Friday, February 17, 2017
...yes, that is something to celebrate. Shut your damn mou-anyway, Pokemon Sun and Moon. Yay!
Nintendo taking another stab at that wildly and hilariously successful franchise that has managed to stay relevant for over two decades with very little change. It’s really surprising, in all honesty. For a series that’s all about evolution (or, transformation to be more scientifically accurate concerning a fictional universe where clumps of garbage are apparently sentient - has anyone acknowledged that Pokemon is kind of weird yet?), the series hasn’t really changed much beyond the core concept of “find monsters, train monsters, fight monsters”. Of course, that isn’t necessarily a bad thing, since Nintendo and Game Freak have shown that they really know how to change things up just enough to keep things from getting stale.
...nine times out of ten, anyway. Hoenn still has way too much water.
To begin at the beginning, however, the player character is unceremoniously dropped off in the land of Alola, where the player character’s mother has just moved them to...because of course, that’s how every game since Generation Three has had to start. Sure to face stigma as the whitest child in the totally not Hawaii-esque setting, I was instead completely unprepared for a shirtless hobo to break into my house and claim he was my cousin...I was also completely unprepared for one of the longest tutorial sequences ever.
Here’s a free tip on one of those ways to shake things up: let us have an option to skip the tutorial. Veterans of the game don’t need to be told for the seventh time how to catch a Pokemon, I’m pretty much babies born since 1996 have it coded into their DNA by this point. Just please, Game Freak, give us an option to skip it and just give us cliff notes on the brand new flavor adjustments that aren’t going to amount to anything outside of this generation.

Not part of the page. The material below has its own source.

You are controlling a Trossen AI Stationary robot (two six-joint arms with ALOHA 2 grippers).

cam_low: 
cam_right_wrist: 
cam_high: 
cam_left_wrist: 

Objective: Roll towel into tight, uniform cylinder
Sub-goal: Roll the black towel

One of those flavors is the riding Pokemon, which I do like. A nice evolution of riding in X and Y that you can do almost anywhere with various effects depending on the Pokemon used, though the double-edged sword of this cool, unique thing is that it takes up part of the slack left by the lack of Hidden Machines in Sun and Moon. Though the presence of them and a few different items like the Bicycle is missed, it’s an interesting change and it fits the setting where Alola is more about the connections between people and Pokemon than ever before...and with a series where that’s one of the major themes, that’s saying something.
But getting back to the plot, I am faced with a hobo that is apparently not only a relative of mine, but is also the local Professor. Thus, I am sent with my starter out to take on the Pokemon Lea-errr, to do my Island Challenge. There are no Gyms, Gym Leaders, or even a Pokemon Champion to battle this time around. Alola seems to be a bit behind the times in terms of having a working Pokemon League. And so we bounce around the islands and defeat the “Kahunas” to earn the right to eventually climb the steps of Mount Selaya and bring Spock back from the dea...wait a minute...hang on. Somebody switched this out with my Search for Spock script...
...anyway. In the end, you’ll climb the big mountain and fight the champion. That is, after completing the Island Challenge which, in an interesting twist in that it doesn’t simply mean battling a single trainer for a mark of approval, but rather battling them and then having to take on the Guardian Beast of one of the four islands. What should seem like needless busywork is, admittedly, something that does work to keep the game from following the same stale formula page for page. So, points for something a little different there.
You also pick up Z-Moves, which are essentially the move version of Mega Evolutions. There’s one for each specific Type and then several for all sorts of different Pokemon and this will turn into an analysis more than it will a review, so I’ll just say this: like Mega Evolutions in the previous generation, they can only be used once per battle. If you put your strategy together right, then you’ll only need to use it that one time. Something different, yes, but not too different.
And, again, highlighting that there is no real strategy to Pokemon. It’s elemental rock paper scissors. Find a Pokemon that has a type strength to whatever you’re fighting, bash its brains out, repeat as necessary, there’s really nothing to it.
There’s also really nothing to Team Skull. They’re just...kind of there. They lack the avarice-laden agenda of Team Rocket or the meglomaniacal, world-destroying plots of Team Flare. They’re just...around. And they’re really, really bad comic relief villains. Honestly, these are the guys who make Dastardly and Muttley look like effective pigeon stoppers…
...did I really just make a Dastardly and Muttley reference in 2017?
The point to all this ranting being simply this that Sun and Moon is a welcome change for the franchise. I can’t really criticize it anymore than I can the earlier entries in the series. It’s par for the course for Pokemon in that it does enough of the old, but has brought a different flavor and tries something new in order to keep it from drying up. For a series that’s managed to remain afloat for twenty years on that principal, that is pretty admirable.
Oh, and the Alola forms...yeah, they’re weird.
And yes, that is all I have to say about that.
Also, the rival being uber-friendly is almost weird. I miss Gary Oak. Or, as I like to call him, “Buttface”.
Pokemon Sun and Moon is available from Nintendo and GameFreak for Nintendo 3DS.